Tecnologia

AirPower: che fine ha fatto il magico caricabatterie wireless della mela?

AirPower

Era l’ormai lontano 2017 quando venne annunciato il tappetino di ricarica wireless AirPower, capace di ricaricare simultaneamente gli articoli Apple (iPhone, Apple Watch, AirPods). Il suo arrivo sul mercato era previsto per l’ormai passato 2018, ma di AirPower neanche l’ombra. Che fine ha fatto?


12 settembre 2017, Apple park, Steve Jobs Theatre. Durante l’evento di presentazione di iPhone X Phil Schiller descriveva così l’arrivo di AirPower, e ne programma il rilascio entro il 2018:

Speriamo che la gente lo ami e che incoraggi altri produttori a creare soluzioni più avanzate, basate su una tecnologia come quella dell’airpower. lavoreremo con i team che curano gli standard qi per incorporare questi vantaggi e migliorare in futuro la ricarica wireless. airpower sarà disponibile dal prossimo anno.

Ormai lo possiamo dire: il pad di ricarica del futuro si è ormai perso di strada. Non solo non è ancora uscito, ma non si hanno nemmeno notizie da un po’ di tempo a questa parte.

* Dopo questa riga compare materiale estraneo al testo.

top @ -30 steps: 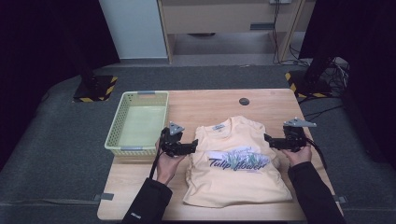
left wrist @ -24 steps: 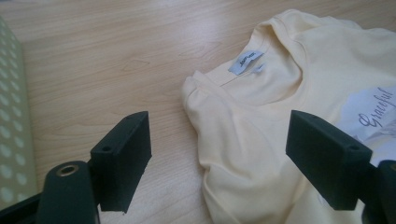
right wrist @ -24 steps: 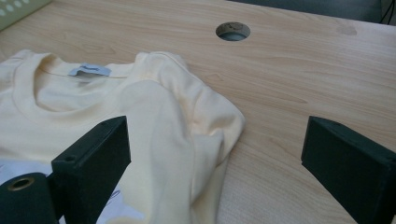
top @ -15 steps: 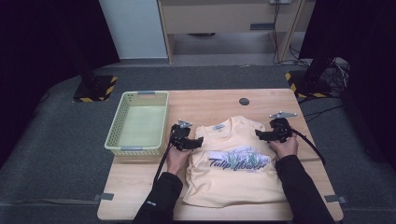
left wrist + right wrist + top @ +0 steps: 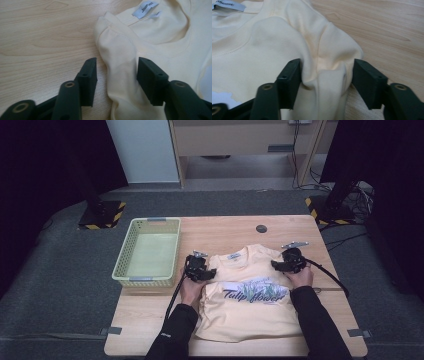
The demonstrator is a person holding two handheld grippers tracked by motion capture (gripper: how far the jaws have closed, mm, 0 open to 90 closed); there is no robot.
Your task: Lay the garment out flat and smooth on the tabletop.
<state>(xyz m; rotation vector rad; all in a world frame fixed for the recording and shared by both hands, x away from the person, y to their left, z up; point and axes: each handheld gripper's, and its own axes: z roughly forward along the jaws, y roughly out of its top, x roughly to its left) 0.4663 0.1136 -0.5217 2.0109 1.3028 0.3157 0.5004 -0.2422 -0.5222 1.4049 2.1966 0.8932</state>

AirPower: problemi tecnici?

Secondo quando trapelato sulla rete, gli ingegneri dell’azienda di Cupertino hanno riscontrato alcuni problemi tecnici nello sviluppo di AirPower:

    • Problemi di struttura: il caricabatterie dovrebbe essere capace di ricaricare fino a 3 dispositivi a prescindere dalla posizione sul pad; per far ciò esso necessita di varie bobine che interferiscono tra loro;
    • Surriscaldamento eccessivo: il tappetino raggiunge temperature eccessive, e questo inficia molto la velocità di ricarica dei dispositivi e sovraccarica il chip interno di AirPower (con riduzione delle performance);
    • Software di comunicazione: necessario per comunicare con i vari dispositivi e trasmettere loro i dati di ricarica; risulta ancora inefficiente. Inoltre sul proprio iPhone dovrebbe essere possibile vedere lom stato di ricarica di AirPods e Apple Watch.



Ancora non sappiamo se gli ingegneri della mela siano riusciti a risolvere i problemi tecnici o cerchino ancora una soluzione: da Cupertino assoluto silenzio stampa sull’argomento.

Possibile che Apple abbia fatto il passo più lungo della gamba?